*Brief*:
The answer should consist of the full listing below, repeated exactly and free of pictures.

*Dataset extract*:
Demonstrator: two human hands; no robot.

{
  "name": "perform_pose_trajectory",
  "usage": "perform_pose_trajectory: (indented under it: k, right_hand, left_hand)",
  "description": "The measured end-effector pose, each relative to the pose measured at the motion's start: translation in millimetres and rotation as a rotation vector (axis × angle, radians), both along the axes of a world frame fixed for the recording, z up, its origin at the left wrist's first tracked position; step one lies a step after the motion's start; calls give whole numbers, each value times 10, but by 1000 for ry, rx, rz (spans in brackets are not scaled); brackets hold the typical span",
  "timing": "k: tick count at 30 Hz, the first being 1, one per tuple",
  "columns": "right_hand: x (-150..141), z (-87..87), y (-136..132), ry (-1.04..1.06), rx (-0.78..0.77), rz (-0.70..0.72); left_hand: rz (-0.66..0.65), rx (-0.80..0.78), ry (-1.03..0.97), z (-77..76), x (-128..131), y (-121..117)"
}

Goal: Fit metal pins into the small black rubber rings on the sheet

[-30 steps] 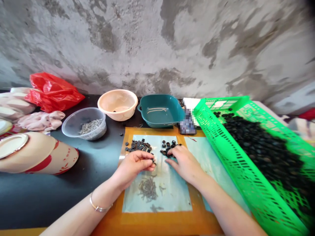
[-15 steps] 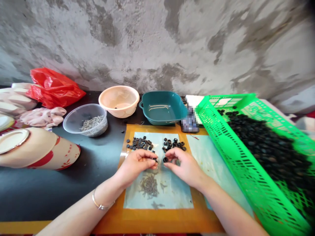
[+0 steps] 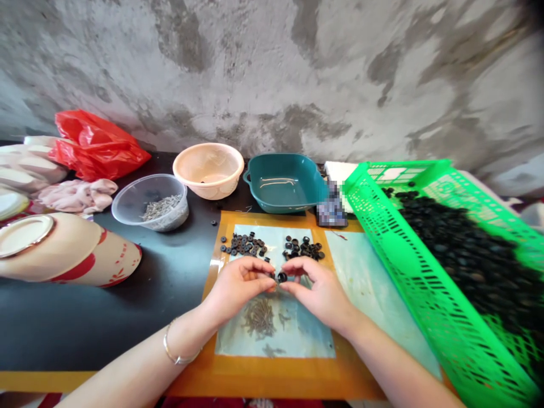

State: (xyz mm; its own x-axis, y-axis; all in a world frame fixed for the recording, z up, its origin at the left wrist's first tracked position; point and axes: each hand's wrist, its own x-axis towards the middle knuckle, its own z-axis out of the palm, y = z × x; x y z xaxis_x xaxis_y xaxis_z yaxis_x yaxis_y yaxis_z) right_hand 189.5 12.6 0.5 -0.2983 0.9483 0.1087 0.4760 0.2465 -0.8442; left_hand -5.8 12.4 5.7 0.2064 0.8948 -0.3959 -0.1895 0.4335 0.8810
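My right hand pinches a small black round cap between thumb and fingertips. Close beside it, my left hand is closed in a pinch on a small dark piece, mostly hidden by the fingers. The two sets of fingertips nearly meet above a pale blue sheet. Beyond my left hand lies a cluster of black washer-like rings. Past my right hand sits a group of black round caps. A pile of small metal pins or screws rests on the sheet below my hands.
A green basket of black parts stands at the right. At the back are a teal basin, a peach bowl and a clear bowl of metal pins. A beige container and red bag occupy the left.
My hands have drawn closer together, bringing the black cap in my right fingers up to my left fingertips. The whole view has shifted slightly.
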Motion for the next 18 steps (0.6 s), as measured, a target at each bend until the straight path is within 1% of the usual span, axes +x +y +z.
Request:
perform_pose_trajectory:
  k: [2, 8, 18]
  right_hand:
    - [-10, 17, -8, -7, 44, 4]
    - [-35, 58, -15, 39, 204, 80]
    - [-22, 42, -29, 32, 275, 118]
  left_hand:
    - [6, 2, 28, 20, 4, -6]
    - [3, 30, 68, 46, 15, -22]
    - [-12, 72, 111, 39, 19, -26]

*Solution to this exercise*:
Demonstrator: two human hands; no robot.

{
  "name": "perform_pose_trajectory",
  "usage": "perform_pose_trajectory: (indented under it: k, right_hand, left_hand)",
  "description": "The measured end-effector pose, each relative to the pose measured at the motion's start: translation in millimetres and rotation as a rotation vector (axis × angle, radians), both along the axes of a world frame fixed for the recording, z up, its origin at the left wrist's first tracked position; step one lies a step after the motion's start; calls give whole numbers, each value times 10, but by 1000 for ry, rx, rz (spans in brackets are not scaled); brackets hold the typical span",
  "timing": "k: tick count at 30 Hz, the first being 1, one per tuple",
  "columns": "right_hand: x (-150..141), z (-87..87), y (-136..132), ry (-1.04..1.06), rx (-0.78..0.77), rz (-0.70..0.72); left_hand: rz (-0.66..0.65), rx (-0.80..0.78), ry (-1.03..0.97), z (-77..76), x (-128..131), y (-121..117)"
}

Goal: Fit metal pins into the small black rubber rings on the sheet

[-30 steps] 
[-15 steps] 
[+0 steps] 

State: (xyz mm; its own x-axis, y-axis; all in a world frame fixed for the recording, z up, its origin at the left wrist's first tracked position; point and axes: each hand's wrist, its own x-axis towards the middle knuckle, its own z-axis out of the palm, y = z × x; x y z xaxis_x xaxis_y xaxis_z yaxis_x yaxis_y yaxis_z) right_hand 189.5 12.6 0.5 -0.2983 0.9483 0.1087 0.4760 0.2465 -0.8442; left_hand -5.8 12.4 5.7 0.2064 0.8948 -0.3959 -0.1895 0.4335 0.8810
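My right hand pinches a small black round cap between thumb and fingertips. Close beside it, my left hand is closed in a pinch on a small dark piece, mostly hidden by the fingers. The two sets of fingertips nearly meet above a pale blue sheet. Beyond my left hand lies a cluster of black washer-like rings. Past my right hand sits a group of black round caps. A pile of small metal pins or screws rests on the sheet below my hands.
A green basket of black parts stands at the right. At the back are a teal basin, a peach bowl and a clear bowl of metal pins. A beige container and red bag occupy the left.
My hands have drawn closer together, bringing the black cap in my right fingers up to my left fingertips. The whole view has shifted slightly.
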Motion for the next 18 steps (0.6 s), as measured, a target at each bend until the straight path is within 1% of the usual span, axes +x +y +z.
Request:
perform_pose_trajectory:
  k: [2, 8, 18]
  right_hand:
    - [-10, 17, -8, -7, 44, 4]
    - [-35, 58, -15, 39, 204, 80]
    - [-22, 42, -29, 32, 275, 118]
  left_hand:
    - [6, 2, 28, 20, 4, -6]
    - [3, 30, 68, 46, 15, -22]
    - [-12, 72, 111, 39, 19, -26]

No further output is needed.